L’avenir est-il à la direction 100% électronique? Le futur nous le dira. A l’heure actuelle, elle n’est pas encore utilisée sur un véhicule de série, puisque la Toyota bZ4X se contentera encore d’une direction conventionnelle lors de son lancement, qui interviendra cette année. En Europe, le steer-by-wire sera homologué au plus tôt en 2023, selon Toyota. Mais ce système a d’ores et déjà ses partisans. Parmi eux, l’ex-pilote de F1 Nico Rosberg, s’est montré satisfait de la technologie steer-by-wire, qu’il a testée sur une Audi R8: «Je n’ai pas remarqué le moindre inconvénient. On ressent très bien les petites vibrations» (lire RA 34/2021). Quant à la forme du volant, il en va comme pour bien d’autres choses: ce n’est qu’une simple question d’habitude. Lors de son introduction il y a une dizaine d’années, la direction assistée électrique a été largement décriée en raison des sensations de braquage synthétiques et artificielles qu’elle procure. Aujourd’hui, nous nous y sommes tous habitués.

Liste non exhaustive des volants les plus insolites 

Lancia Orca Concept  (1982)

De l’extérieur, le concept Lancia Orca n’avait pas grand-chose d’excitant. En revanche, à l’intérieur, la surprise est totale: écrans LCD colorés et volant massif parsemé d’une multitude de boutons. Le tout dans le pur style des années 80.

Aston Martin Lagonda (1974)

En développant un volant à une seule branche, Aston Martin souhaitait garantir une vue dégagée sur le combiné d’instrumentation – comme s’il était possible de passer à côté des compteurs surdimensionnés!

Austin Allegro (1973)

Austin avait utilisé le terme «Quartic» pour désigner la forme du volant de l’Allegro. Le cercle renflé aux quatre coins devait faciliter l’accès à bord et ne pas gêner la vue sur les instruments. L’échec de l’Allegro n’a rien à voir avec son volant. 

Citroën DS (1955)

Dans les années 1950, il n’y avait ni ceinture, ni airbag. En cas d’accident, la colonne de direction s’enfonçait généralement dans la poitrine du conducteur. Sur la DS, la branche courbée du volant devait répartir l’énergie et ainsi réduire le risque de lésion.

Eunos Cosmo (1990)

Au Japon et en Australie, Eunos fut jadis la filiale haut de gamme de Mazda. Elle fut par la suite intégrée à Anfini. La Cosmo était motorisée par un moteur Wankel à deux ou trois rotors. Elle profitait surtout d’un inhabituel volant à deux branches.

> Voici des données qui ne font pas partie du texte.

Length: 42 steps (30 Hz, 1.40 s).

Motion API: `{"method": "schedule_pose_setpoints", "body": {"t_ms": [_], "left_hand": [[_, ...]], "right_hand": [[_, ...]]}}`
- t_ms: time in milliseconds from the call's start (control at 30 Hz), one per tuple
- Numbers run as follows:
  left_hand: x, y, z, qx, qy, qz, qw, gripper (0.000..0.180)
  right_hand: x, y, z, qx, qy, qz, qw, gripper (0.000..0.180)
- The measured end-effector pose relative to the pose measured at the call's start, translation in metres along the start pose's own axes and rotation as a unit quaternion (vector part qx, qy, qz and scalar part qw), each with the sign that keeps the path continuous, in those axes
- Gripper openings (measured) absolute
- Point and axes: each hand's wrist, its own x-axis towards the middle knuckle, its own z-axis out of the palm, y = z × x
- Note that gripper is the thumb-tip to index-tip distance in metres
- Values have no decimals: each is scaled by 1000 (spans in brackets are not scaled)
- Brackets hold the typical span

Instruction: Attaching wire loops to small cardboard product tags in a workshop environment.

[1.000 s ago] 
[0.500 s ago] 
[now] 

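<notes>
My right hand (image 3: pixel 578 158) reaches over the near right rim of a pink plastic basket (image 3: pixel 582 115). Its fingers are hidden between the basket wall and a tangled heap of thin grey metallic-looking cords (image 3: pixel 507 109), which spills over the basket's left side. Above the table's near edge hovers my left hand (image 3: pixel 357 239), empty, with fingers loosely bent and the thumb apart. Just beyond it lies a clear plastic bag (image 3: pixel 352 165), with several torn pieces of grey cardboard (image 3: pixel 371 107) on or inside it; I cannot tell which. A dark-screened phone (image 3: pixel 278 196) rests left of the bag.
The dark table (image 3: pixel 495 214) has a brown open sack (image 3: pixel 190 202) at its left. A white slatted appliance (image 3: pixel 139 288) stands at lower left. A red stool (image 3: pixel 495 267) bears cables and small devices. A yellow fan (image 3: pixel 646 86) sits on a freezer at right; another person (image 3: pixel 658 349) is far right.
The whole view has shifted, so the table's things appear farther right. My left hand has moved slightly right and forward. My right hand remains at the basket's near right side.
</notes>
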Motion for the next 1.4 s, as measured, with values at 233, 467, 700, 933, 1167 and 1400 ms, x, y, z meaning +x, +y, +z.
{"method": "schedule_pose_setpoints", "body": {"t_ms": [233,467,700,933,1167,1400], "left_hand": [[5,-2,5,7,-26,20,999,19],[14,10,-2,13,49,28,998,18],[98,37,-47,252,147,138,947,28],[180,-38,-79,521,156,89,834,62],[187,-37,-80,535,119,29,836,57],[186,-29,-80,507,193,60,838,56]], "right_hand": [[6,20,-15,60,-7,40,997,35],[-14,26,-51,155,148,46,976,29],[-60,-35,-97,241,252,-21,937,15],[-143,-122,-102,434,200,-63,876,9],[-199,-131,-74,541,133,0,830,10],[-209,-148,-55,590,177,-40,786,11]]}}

Maserati Boomerang Concept (1971)

Si le design anguleux du concept Boomerang a été réutilisé par Giorgietto Giugiaro sur bon nombre de ses productions ultérieures, l’atypique tableau de bord n’a, quant à lui, jamais été réutilisé. Et c’est bien dommage.

Seat Ronda (1982)

En fait, la Ronda n’était qu’une Fiat Ritmo avec des phares carrés. A l’intérieur, son habitacle n’a rien de «ronda», comme le prouvent les instruments carrés et le moyeu rectangulaire. A partir de 1984, des moteurs modifiés par Porsche ont débarqué.

Subaru XT (1985)

L’habitacle de la Subaru XT aurait été inspiré par un avion de chasse. Pourquoi le volant est-il complètement asymétrique? Pourquoi pas, serait une meilleure question. Après tout, les «eighties» n’étaient-elles pas une époque complètement folle?